**Problem requirements**
In the entries that follow, the line with "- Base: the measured" opens the range and the line with "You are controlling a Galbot" closes it; repeat that range exactly, both lines included.

++++ Data supplied

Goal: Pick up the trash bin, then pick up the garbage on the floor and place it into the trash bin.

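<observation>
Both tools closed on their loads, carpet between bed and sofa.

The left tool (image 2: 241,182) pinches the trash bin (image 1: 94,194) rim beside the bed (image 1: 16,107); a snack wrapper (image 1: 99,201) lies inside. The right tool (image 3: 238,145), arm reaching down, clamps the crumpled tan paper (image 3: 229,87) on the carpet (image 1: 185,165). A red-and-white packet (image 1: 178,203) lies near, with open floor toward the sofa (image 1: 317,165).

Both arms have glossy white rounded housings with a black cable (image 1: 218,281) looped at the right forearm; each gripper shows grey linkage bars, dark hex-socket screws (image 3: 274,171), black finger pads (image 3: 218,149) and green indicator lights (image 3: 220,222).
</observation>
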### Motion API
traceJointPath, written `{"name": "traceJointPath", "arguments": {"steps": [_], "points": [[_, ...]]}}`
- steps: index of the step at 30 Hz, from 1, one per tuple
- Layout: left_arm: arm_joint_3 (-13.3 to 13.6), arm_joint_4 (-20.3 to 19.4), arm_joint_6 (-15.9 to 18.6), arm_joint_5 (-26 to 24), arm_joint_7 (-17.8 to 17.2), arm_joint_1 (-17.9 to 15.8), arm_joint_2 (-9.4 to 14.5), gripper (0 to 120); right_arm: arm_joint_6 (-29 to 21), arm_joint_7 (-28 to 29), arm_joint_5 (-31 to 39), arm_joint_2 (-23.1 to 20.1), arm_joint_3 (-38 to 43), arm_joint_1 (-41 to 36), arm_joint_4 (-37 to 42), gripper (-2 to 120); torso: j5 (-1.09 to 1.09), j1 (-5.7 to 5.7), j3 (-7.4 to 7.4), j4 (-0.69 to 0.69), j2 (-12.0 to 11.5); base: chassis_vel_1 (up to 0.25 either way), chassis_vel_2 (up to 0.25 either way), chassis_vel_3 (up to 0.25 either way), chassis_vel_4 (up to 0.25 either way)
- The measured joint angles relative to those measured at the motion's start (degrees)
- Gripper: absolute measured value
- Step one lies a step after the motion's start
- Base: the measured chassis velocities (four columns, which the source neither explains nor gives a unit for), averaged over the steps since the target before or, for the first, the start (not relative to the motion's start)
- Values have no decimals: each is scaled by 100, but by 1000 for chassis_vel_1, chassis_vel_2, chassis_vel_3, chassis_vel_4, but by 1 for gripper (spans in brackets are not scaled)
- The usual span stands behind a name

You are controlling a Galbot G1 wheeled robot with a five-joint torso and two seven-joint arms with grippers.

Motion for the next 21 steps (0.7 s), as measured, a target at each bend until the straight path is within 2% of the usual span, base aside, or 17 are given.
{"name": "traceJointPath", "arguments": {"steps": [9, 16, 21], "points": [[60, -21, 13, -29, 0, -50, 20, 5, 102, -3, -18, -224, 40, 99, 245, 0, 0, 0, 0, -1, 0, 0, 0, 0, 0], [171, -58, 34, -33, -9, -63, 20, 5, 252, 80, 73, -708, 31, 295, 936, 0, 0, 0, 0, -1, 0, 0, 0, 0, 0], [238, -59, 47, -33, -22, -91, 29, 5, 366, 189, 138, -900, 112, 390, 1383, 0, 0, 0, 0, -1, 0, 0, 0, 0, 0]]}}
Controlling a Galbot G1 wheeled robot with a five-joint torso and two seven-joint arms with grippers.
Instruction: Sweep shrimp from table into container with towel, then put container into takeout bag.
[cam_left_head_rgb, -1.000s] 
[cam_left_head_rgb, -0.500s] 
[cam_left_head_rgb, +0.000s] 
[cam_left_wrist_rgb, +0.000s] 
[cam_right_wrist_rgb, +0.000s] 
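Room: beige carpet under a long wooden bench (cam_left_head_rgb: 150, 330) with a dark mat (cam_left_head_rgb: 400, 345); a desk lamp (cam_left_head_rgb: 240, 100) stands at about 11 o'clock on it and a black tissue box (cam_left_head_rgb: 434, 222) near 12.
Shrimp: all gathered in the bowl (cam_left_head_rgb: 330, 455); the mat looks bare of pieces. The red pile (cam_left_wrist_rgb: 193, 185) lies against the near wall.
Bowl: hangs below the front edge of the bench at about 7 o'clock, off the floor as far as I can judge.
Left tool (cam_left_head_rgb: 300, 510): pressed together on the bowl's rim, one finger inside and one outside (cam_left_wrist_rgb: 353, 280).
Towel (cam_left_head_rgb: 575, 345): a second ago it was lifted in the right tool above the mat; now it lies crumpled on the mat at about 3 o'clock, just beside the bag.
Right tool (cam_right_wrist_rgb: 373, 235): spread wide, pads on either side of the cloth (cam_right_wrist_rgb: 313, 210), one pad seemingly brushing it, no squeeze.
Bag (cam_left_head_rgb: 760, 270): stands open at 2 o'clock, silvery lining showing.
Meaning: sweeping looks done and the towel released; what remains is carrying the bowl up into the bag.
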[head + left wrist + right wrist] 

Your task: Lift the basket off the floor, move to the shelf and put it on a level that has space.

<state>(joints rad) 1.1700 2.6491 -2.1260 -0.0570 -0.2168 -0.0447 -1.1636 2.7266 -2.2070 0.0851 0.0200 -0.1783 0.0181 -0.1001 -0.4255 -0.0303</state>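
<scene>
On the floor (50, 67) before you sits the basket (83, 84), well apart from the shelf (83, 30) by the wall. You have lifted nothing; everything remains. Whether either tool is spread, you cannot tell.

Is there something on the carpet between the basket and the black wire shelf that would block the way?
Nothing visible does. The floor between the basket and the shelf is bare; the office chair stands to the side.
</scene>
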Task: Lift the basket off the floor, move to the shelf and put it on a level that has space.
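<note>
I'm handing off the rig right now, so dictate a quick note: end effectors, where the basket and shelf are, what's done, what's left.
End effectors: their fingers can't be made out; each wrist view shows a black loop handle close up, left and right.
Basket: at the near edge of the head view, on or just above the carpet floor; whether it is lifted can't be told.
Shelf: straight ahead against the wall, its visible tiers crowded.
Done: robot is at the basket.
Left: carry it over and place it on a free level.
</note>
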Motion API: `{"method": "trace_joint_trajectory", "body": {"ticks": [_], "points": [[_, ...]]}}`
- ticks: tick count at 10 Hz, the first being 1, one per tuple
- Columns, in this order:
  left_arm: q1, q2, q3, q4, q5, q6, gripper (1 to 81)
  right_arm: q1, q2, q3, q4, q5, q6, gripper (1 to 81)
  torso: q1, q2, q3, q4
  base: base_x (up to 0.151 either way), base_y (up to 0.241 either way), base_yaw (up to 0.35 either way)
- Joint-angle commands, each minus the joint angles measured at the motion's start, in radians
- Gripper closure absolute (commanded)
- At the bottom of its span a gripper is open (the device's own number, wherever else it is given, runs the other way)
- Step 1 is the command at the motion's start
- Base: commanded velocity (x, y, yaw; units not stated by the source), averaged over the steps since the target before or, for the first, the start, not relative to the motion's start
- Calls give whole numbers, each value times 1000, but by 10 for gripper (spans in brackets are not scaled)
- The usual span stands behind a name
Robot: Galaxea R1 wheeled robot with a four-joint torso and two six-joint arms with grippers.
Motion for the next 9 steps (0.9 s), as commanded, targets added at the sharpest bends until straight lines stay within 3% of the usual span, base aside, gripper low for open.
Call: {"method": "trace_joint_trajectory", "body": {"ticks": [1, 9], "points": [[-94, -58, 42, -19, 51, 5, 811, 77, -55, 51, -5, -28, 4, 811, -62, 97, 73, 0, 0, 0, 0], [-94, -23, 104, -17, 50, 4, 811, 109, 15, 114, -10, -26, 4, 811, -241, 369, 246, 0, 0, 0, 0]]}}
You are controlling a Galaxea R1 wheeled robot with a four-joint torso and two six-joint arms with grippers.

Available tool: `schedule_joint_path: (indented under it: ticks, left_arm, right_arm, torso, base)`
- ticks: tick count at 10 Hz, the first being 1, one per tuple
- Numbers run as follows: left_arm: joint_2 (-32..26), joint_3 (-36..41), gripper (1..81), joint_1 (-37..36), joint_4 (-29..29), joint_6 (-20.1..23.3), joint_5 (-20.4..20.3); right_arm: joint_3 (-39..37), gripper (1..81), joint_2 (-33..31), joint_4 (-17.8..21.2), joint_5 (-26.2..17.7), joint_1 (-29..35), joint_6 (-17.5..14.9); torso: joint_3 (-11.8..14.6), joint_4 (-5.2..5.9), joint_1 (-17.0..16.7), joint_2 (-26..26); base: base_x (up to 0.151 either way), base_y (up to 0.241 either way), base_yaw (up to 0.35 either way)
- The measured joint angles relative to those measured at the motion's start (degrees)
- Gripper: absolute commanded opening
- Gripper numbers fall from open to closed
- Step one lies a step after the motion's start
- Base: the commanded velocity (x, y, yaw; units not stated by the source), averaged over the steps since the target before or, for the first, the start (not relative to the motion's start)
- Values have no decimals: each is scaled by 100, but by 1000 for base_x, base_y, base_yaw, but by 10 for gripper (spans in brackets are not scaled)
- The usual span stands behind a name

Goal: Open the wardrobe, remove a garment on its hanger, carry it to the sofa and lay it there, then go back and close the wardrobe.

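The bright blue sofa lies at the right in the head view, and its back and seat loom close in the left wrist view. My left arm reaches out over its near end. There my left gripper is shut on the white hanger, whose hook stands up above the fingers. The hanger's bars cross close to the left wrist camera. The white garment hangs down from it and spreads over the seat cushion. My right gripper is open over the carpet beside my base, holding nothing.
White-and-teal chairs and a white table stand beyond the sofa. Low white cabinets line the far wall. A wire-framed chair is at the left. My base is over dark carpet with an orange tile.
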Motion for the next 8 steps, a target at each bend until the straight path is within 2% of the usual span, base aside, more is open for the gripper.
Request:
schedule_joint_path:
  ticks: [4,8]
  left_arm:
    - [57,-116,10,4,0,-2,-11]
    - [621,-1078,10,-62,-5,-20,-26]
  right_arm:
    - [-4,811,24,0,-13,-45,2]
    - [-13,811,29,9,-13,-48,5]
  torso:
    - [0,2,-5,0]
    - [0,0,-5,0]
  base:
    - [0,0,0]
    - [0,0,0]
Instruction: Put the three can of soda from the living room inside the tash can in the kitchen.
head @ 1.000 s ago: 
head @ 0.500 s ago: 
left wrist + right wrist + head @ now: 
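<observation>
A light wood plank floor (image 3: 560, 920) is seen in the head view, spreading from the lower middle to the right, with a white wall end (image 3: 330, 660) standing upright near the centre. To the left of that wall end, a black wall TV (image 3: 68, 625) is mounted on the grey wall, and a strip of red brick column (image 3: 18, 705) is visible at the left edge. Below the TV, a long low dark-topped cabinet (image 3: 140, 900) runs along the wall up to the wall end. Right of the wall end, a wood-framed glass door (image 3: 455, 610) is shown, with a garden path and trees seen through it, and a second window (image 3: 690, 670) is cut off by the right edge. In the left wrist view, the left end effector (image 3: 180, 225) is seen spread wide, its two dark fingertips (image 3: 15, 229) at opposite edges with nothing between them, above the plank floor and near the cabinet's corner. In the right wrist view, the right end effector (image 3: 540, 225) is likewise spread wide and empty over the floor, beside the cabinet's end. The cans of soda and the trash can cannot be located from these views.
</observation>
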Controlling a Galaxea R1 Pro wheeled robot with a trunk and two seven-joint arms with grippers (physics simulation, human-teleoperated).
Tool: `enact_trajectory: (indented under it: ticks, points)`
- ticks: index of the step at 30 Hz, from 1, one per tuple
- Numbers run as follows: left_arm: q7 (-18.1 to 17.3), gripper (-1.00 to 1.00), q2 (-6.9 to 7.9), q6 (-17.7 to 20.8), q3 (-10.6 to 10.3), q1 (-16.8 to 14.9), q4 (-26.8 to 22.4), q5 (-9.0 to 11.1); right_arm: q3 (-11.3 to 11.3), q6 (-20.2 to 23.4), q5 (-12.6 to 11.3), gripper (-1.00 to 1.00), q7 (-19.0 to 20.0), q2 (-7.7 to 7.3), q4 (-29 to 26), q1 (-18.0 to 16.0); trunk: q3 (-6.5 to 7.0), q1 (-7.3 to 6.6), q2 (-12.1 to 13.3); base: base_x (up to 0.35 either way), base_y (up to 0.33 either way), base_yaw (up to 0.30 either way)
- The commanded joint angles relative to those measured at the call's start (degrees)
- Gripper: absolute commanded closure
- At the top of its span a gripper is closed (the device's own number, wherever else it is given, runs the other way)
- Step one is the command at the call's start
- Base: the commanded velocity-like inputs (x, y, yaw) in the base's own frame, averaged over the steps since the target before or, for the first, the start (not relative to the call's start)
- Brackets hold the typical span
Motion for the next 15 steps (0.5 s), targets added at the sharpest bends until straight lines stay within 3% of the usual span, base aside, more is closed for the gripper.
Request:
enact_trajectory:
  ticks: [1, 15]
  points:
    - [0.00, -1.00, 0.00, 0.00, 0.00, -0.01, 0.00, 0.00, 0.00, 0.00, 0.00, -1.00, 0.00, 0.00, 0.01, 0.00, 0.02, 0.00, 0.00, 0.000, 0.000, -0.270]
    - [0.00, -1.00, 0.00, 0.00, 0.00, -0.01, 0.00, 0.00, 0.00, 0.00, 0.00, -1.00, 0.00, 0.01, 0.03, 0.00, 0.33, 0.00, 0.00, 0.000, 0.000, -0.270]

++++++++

**Output for this exercise**
- Base: the measured chassis velocities (four columns, which the source neither explains nor gives a unit for), averaged over the steps since the target before or, for the first, the start (not relative to the motion's start)
- Values have no decimals: each is scaled by 100, but by 1000 for chassis_vel_1, chassis_vel_2, chassis_vel_3, chassis_vel_4, but by 1 for gripper (spans in brackets are not scaled)
- The usual span stands behind a name

You are controlling a Galbot G1 wheeled robot with a five-joint torso and two seven-joint arms with grippers.

With this, the exercise is complete.